Chambers's Encyclopaedia, Volume 9: Bound to Swansea, p. 87–88

St Helena (generally called St Heléna, not St Heléna), a lonely island in the Atlantic, 1200 miles from the west coast of Africa, 1695 from Capetown, and 4477 from Southampton, measures 10 miles by 8, and has an area of 47 sq. m. It is part of an old volcano, and reaches 2823 feet in High Hill. Its shores face the ocean as perpendicular cliffs 600 to 2000 feet high, and are in many places cleft by deep, narrow valleys. The climate is pretty constant and generally healthy. Whale-fishing and the growing of potatoes are the principal occupations of the inhabitants, 6444 in 1871, 5059 in 1881, 4116 in 1891. Previous to the cutting of the Suez Canal St Helena was a favourite port of call for vessels bound to and from India by the Cape of Good Hope, and the inhabitants did a large trade in furnishing these vessels with provisions and other supplies. But the shorter route afforded by the Canal and the Red Sea has greatly lessened its importance. The imports were, in 1884, in value, £41,816; in 1896, £30,950. The exports of the island's produce in 1884 were £1436, and in 1896 £746. The revenue, which in 1884 was £12,186, was in 1896 £9161, the expenditure for the same years being £11,209 and £8872. The public debt, which in 1890 was £2250, was in 1896 nil. The value of the whale-fishery varies from £13,000 to £30,000 per annum. Jamestown, the capital, is a second-class imperial coaling-station, and is strongly fortified. St Helena is largely used as a recruiting station for the West Indian Squadron. Efforts have of late been made to promote the still declining prosperity of the island by establishing fisheries and the fish-curing industry. St Helena was discovered by the Portuguese in 1502, and taken possession of by the British East India Company in 1651. They remained masters of the island down to 1834; since that time it has been administered by a governor and an executive council of five members.

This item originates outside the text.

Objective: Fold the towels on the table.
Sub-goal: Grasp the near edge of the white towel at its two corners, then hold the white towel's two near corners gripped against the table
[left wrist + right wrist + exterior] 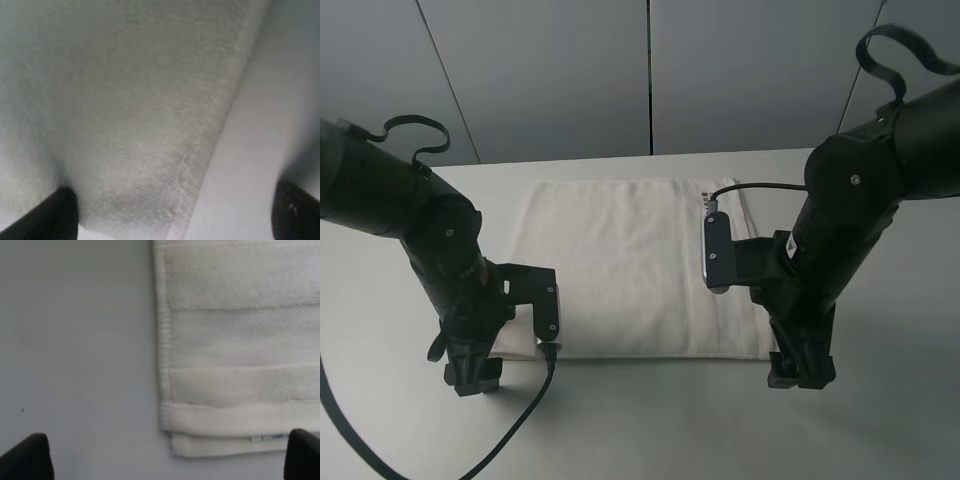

The island was the place of Napoleon Bonaparte's imprisonment from 1815 to his death in 1821, at the farmhouse of Longwood, three miles inland from Jamestown; and near Longwood he was first buried. Again in 1899 St Helena was used by Britain as quarters for prisoners of war, many of the captured Boers, including Cronje and Schiel, being deported thither.

See Melliss, St Helena (1875); Brooke, History of St Helena (1808-24); and books cited at NAPOLEON.